Killzone 2’s most prolific addition is the implementation of the physics-heavy hit response system. Shoot a Helghan trooper in the leg and he’ll slam down face first into the crud. Take a shot at his shoulder or arm and he’ll clutch it in agony. Coolly, Guerrilla isn’t just implementing the hit response system for flashes, it’s taking it one step further. Said system is going to play an important part in the game when you encounter larger foes such as the mini-gun wielding Titan. Armoured to the hilt, he’s got a tank on his back that you need to hit, but first you have to spin him around by hitting him in the shoulder, then you take shots at the equipment on his back. And this guy is only a mini-boss, with promises of much bigger menaces to square off against.
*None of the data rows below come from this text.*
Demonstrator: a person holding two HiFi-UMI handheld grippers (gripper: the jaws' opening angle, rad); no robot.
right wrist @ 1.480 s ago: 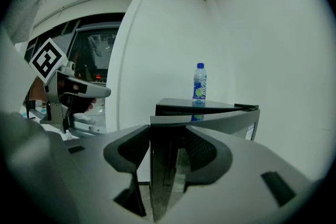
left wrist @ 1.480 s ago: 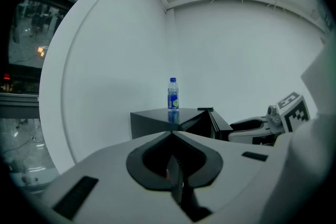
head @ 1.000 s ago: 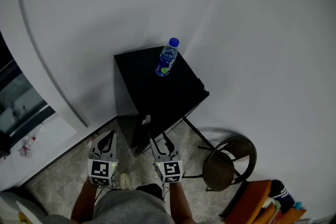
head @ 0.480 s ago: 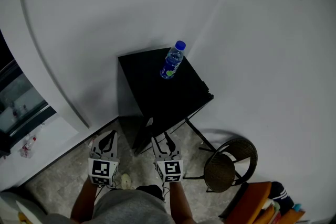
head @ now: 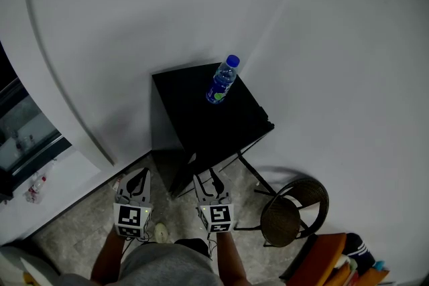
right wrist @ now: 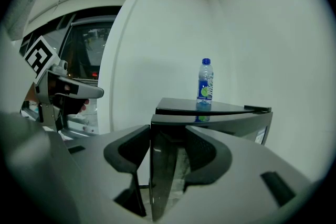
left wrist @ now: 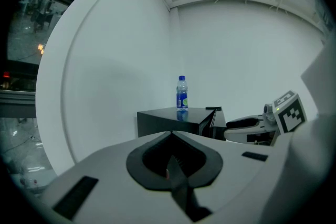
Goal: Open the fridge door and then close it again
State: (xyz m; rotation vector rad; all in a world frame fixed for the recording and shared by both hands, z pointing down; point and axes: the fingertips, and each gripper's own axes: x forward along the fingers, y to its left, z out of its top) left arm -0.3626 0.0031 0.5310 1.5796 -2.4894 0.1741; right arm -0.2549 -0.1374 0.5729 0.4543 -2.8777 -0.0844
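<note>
A dark window (head: 20, 137) sits at the far left, behind the curved white wall (head: 167, 10). Next comes my left claw (left wrist: 170, 136). Its jaws are pressed together with nothing between them. It hangs low over the stone floor (head: 74, 231), pointing toward the fridge (head: 194, 104) and tilted slightly down, apart from it and touching nothing.

Just to its right is my right claw (head: 206, 179), level with the left and aimed the same way. Its jaws stand either side of the free edge of the door (right wrist: 165, 176), and the pads appear to clamp that glossy black panel, so I take it as gripping the door. The door is slightly ajar, swung out from the body toward me. From the right gripper view I see it almost edge-on, with the floor reflected in its face.

The fridge itself is a small black box against the white wall, straight ahead of both claws. A clear bottle (head: 222, 80) with a blue cap and blue label stands upright on its top, toward the back right.

Further right, near the fridge, is a chair (head: 281, 214) with a round woven seat and thin dark legs. An orange thing (head: 322, 258) lies at the bottom right corner, and I cannot tell what it is.
</note>
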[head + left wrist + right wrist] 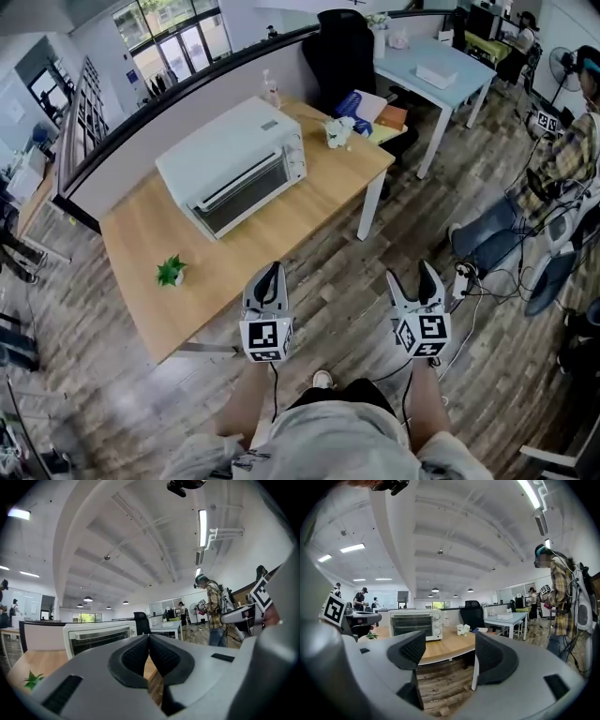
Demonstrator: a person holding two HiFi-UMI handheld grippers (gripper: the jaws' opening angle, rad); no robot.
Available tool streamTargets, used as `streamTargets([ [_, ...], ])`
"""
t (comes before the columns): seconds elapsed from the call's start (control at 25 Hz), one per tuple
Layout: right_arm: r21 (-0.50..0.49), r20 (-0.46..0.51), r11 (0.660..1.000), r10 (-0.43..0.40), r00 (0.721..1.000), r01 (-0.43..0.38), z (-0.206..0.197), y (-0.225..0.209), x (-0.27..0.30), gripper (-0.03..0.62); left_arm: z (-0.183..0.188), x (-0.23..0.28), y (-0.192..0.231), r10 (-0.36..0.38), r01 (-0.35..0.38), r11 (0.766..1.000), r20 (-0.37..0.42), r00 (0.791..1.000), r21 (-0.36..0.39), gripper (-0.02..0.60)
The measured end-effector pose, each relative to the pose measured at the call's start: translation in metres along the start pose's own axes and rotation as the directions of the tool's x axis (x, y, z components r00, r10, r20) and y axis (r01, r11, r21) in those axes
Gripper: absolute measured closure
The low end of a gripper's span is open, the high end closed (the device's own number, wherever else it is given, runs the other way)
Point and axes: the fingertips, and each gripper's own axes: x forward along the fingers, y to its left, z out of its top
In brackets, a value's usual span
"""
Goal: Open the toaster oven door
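Toaster oven (234,164): white box, door shut. The dark glass front has a pale handle bar along its top, and there is a column of round knobs on a panel at the door's right. It sits at a slant against the far edge of the worktop (281,244), about midway along, with the door facing the near edge where you stand.

A small white flower bunch (338,131) sits towards the far right corner. A little green plant (171,272) sits close to the near edge, towards the left end and well apart from the oven.

Your left gripper (270,274) hangs just at the near edge, short of the oven. Its jaws are pressed together with nothing between them. Your right gripper (412,277) is off the worktop, over the wood floor (375,253). Its jaws stand wide apart and empty, and its own view shows the oven between them, far off.
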Motion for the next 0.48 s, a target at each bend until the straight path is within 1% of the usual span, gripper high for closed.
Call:
streamTargets([
  [0.12, 0.005, -0.007, 0.999, 0.047, 0.999, -0.047, -0.004, 0.001, 0.025, 0.255, -0.007, 0.004, 0.013, 0.047, -0.047, 0.999, -0.029, 0.998, 0.006, 0.568],
  [0.24, 0.014, -0.007, 0.993, 0.116, 0.993, -0.116, -0.006, 0.0, 0.059, 0.255, -0.008, 0.012, 0.024, 0.117, -0.116, 0.993, -0.045, 0.992, 0.016, 0.568],
  [0.36, 0.016, 0.0, 0.98, 0.197, 0.98, -0.197, -0.001, -0.002, 0.097, 0.252, -0.006, 0.022, 0.033, 0.195, -0.194, 0.981, -0.056, 0.979, 0.023, 0.568],
  [0.48, 0.004, -0.001, 0.96, 0.281, 0.96, -0.281, 0.008, -0.003, 0.133, 0.25, 0.001, 0.031, 0.041, 0.281, -0.281, 0.96, -0.051, 0.958, 0.011, 0.568],
])
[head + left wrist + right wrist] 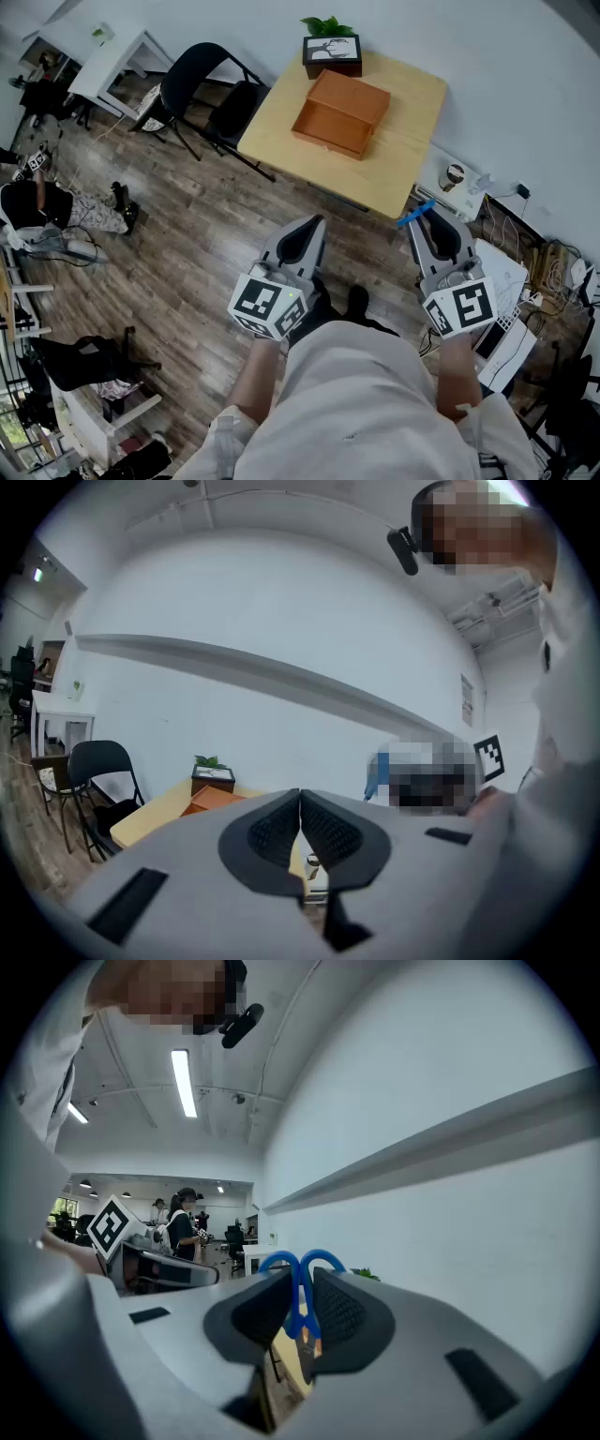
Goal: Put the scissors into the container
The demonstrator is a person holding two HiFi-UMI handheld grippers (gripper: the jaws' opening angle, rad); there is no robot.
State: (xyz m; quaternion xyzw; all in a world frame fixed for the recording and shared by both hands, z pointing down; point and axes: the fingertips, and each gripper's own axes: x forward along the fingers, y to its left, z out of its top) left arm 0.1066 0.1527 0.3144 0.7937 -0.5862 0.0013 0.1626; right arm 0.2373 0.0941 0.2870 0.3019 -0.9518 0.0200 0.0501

“The mini-bosses are just that, a taste of what’s to come in the shape of some much greater bosses. We first did this with Killzone Liberation, and are now introducing them into Killzone 2,” hints Hulst of the punishing possibilities to come. Aside from both mini-bosses and their larger counterparts, you’re also going to operate some heavy artillery and Helghan-crushing tanks, but Hulst is coy on revealing any more details on what’s to come until a later date. “Without giving away too much at this stage, you can be sure there is more to play around with,” he says with a smile on his face, teasing us with the prospect of the sort of machinery we’re going to get behind the wheel of - although we do know the hovercraft you arrive on at the start of the mission comes back in to play and you can take control of an APC in mission three.
Approaching the end of the level, we got a taste for how Guerrilla has executed the use of the Sixaxis. Tasked with turning a valve to open up floodgates so ISA troops can pass through, you’re prompted to hold down L1 and R1 to grab the valve. From there you turn the pad like you would the valve if it were in your hands. It’s interesting, it feels natural and it doesn’t feel tacked on like a lot of Sixaxis control schemes. This moment piqued our interest for more glimpses of what the Dutch developer is doing with Sony’s wireless wonder.
One aspect on everyone’s lips was what Killzone 2 was going to offer in terms of multiplayer. Unfortunately, and as expected, everyone was keeping mum on any semblance of details Guerrilla has been working on. “Killzone 2’s multiplayer is a huge deal. We’re offering the player a unique multiplayer experience that we’ll be revealing more information on at a later time,” said Hulst as we tried to prod him for information on any online-planned Helghan hootenannies. Hulst did, however, assure us that the game would be supported once it shipped through the official website and the ever expanding PlayStation Network. “We have introduced Killzone.com to the community a while back and with Liberation we were able to offer unlockable rewards through that website. We will take that even further with Killzone 2, not only through the website, but also through new developments on PlayStation Network and the upcoming Home.”
With Brian Cox reprising his role as Emperor Visari, the return of Killzone’s Rico Valasquez, a planet that fights back, colossal setpieces, a glut of fierce blood-hungry bosses, plus the introduction of new lead character Sev and his gun crazy jarhead buddies Garza, Natko and Rico - Killzone 2 is really coming together.
And it all comes back to that video, which Hurst says serves as more of a blessing than a curse. When the first Killzone 2 trailer went live, the fanboys went nuts. (‘Was it in-game footage?’ ‘Of course it was!’ ‘How could it not be, the PS3 was the most powerful console’ etc.) In retrospect, Hurst is contemplative. “Had we not been in the situation to live up to that trailer, it most certainly would have been a curse. But because we feel we are in a position to reach that target, potentially even exceed it, I think it’s the best motivational tool that we ever created for ourselves.” Almost too soon, our time with him and the game comes to an end. Brave words. Bold statements.
Another delay to the release date ensures the Killzone 2 development saga will carry on into 2009, but after our play of this flagship shooter, every extra day Guerrilla gets on the Helghan homeworld tweaking, the better it is for everyone involved. So far, the wait is proving worthwhile.